[Start of Attachment]

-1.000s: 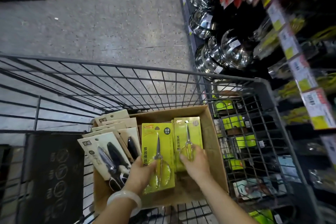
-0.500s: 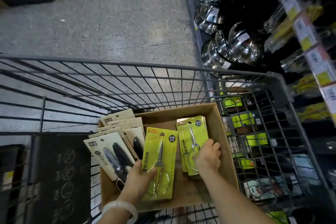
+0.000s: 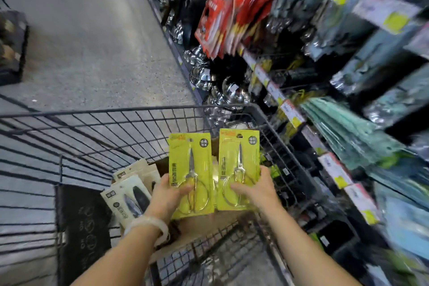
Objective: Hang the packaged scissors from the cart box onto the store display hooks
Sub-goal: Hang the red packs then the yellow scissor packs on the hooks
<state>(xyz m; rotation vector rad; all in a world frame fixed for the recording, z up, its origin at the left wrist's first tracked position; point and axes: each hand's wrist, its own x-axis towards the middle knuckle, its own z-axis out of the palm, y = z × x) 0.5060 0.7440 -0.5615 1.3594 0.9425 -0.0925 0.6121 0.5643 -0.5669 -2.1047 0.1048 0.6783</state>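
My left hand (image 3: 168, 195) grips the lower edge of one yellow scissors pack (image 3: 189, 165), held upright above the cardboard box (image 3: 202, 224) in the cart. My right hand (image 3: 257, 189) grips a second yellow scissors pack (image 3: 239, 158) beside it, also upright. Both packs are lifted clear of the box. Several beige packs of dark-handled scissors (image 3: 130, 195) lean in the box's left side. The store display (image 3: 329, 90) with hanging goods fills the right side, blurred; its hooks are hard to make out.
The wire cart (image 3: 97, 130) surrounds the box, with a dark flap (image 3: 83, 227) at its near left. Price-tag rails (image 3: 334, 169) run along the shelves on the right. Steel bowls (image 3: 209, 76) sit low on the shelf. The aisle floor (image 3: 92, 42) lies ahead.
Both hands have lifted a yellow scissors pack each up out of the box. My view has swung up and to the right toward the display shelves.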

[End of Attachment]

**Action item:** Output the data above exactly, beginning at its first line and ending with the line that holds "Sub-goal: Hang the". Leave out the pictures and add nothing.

**Result for this task:**
-1.000s: 
-0.500s: 
+0.000s: 
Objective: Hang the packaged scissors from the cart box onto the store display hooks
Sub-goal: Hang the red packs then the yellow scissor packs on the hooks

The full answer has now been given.